Problem description -> Could you output the whole listing exactly as it stands, minus any images?
▼
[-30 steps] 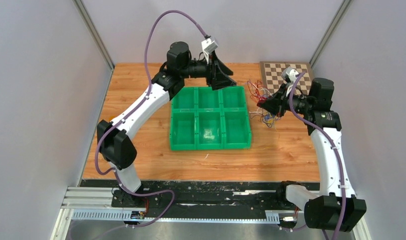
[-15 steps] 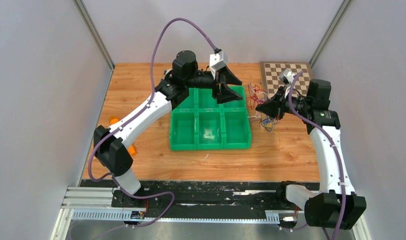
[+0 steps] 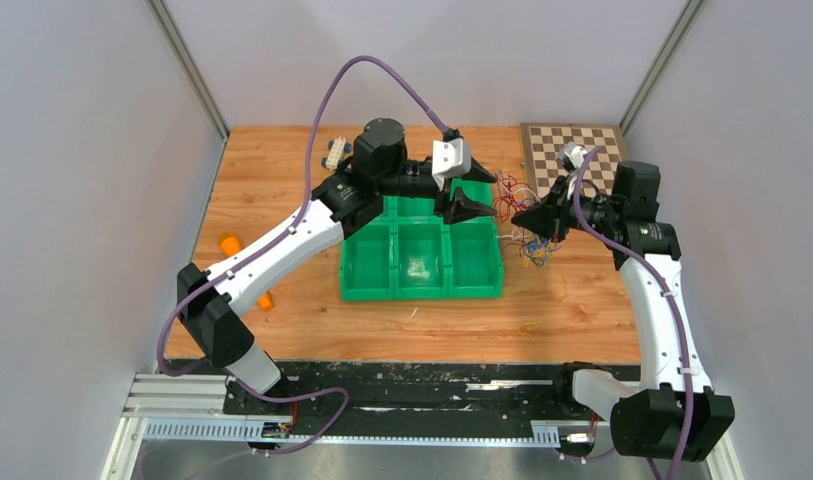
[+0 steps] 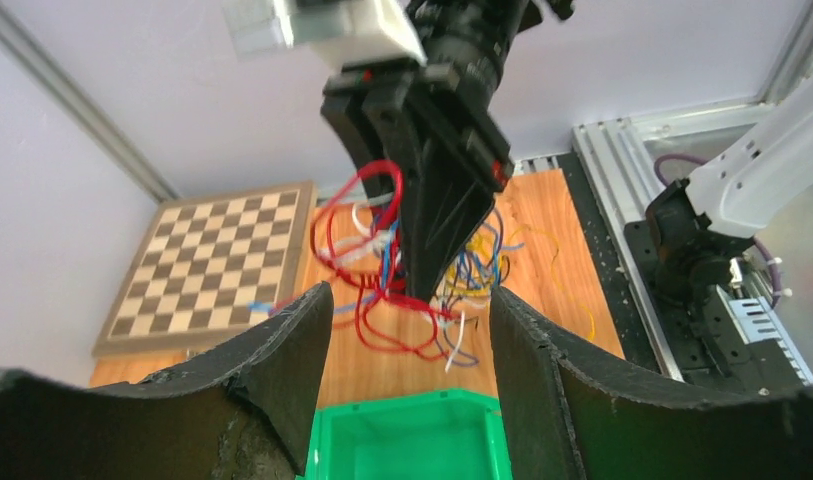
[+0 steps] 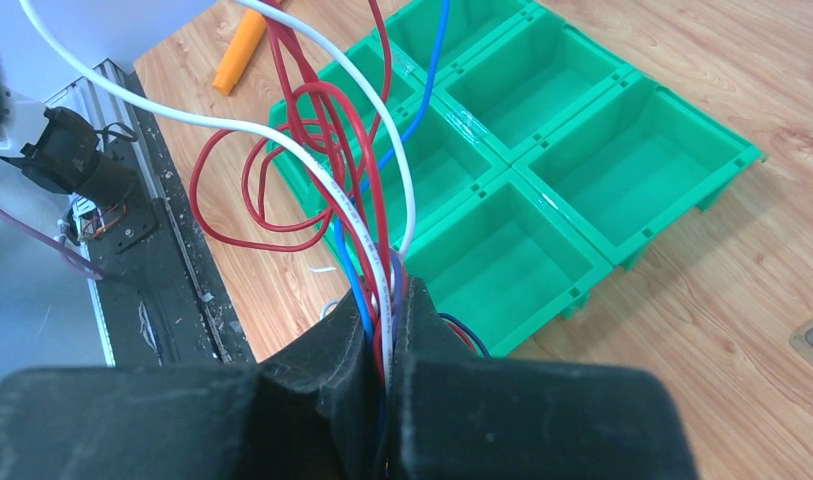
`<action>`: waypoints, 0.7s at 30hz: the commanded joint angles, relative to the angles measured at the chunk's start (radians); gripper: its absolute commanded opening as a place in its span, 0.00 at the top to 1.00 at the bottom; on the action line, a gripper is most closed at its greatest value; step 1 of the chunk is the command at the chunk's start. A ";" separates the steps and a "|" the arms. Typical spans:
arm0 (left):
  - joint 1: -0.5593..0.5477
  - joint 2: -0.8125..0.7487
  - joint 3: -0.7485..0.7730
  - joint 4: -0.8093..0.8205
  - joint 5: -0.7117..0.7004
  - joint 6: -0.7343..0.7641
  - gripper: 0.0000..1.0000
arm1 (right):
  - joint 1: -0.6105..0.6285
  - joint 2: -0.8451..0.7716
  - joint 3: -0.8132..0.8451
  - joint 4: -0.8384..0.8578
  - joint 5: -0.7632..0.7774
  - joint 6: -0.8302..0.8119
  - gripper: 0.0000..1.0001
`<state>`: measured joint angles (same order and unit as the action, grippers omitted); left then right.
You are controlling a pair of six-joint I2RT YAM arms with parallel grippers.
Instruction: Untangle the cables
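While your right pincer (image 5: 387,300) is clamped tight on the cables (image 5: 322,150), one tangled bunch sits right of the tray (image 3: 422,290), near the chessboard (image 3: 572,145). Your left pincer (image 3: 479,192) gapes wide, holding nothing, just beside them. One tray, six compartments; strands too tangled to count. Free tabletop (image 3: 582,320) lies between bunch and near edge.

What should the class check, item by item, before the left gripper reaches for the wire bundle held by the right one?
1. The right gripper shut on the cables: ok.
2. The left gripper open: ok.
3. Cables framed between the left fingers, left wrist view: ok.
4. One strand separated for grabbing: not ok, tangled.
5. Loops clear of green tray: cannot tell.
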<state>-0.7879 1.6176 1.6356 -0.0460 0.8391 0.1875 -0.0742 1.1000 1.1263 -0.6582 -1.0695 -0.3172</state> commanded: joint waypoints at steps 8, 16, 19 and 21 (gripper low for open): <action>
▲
Solution to this problem ->
[-30 steps] 
[-15 steps] 
[+0 steps] 
[+0 steps] 
[+0 steps] 
`<action>`: waypoints, 0.7s at 30hz: the commanded joint angles, relative to the angles measured at the chunk's start (radians); gripper: its absolute commanded opening as a place in its span, 0.00 at the top to 1.00 at the bottom; on the action line, a gripper is most closed at its greatest value; step 1 of the chunk is the command at the chunk's start. A ";" separates the steps and a "|" the arms. Typical spans:
arm0 (left):
  - joint 1: -0.5593..0.5477
  - joint 2: -0.8125..0.7487
  - joint 3: -0.7485..0.7730
  - joint 4: -0.8093..0.8205
  - joint 5: -0.7117..0.7004
  - joint 6: -0.7343..0.7641
  - gripper: 0.0000..1.0000
arm1 (right):
  - joint 1: -0.6105..0.6285
  - joint 2: -0.8451..0.7716
  - joint 3: -0.8132..0.8451
  - joint 4: -0.8384..0.8578
  - joint 5: -0.7632..0.7774
  - joint 6: -0.8302..0.8119
  - gripper: 0.0000..1.0001
`<state>`: measured joint angles (same order and unit as the action, grippers omitted); left then right.
You are controlling a pair of six-joint I2RT YAM arms with parallel grippers.
Instruction: Untangle the cables
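While your right pincer (image 5: 387,300) is clamped tight on the cables (image 5: 322,150), one tangled bunch sits right of the tray (image 3: 422,290), near the chessboard (image 3: 572,145). Your left pincer (image 3: 479,192) gapes wide, holding nothing, just beside them. One tray, six compartments; strands too tangled to count. Free tabletop (image 3: 582,320) lies between bunch and near edge.

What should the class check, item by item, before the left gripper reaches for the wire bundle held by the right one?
1. The right gripper shut on the cables: ok.
2. The left gripper open: ok.
3. Cables framed between the left fingers, left wrist view: ok.
4. One strand separated for grabbing: not ok, tangled.
5. Loops clear of green tray: cannot tell.
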<state>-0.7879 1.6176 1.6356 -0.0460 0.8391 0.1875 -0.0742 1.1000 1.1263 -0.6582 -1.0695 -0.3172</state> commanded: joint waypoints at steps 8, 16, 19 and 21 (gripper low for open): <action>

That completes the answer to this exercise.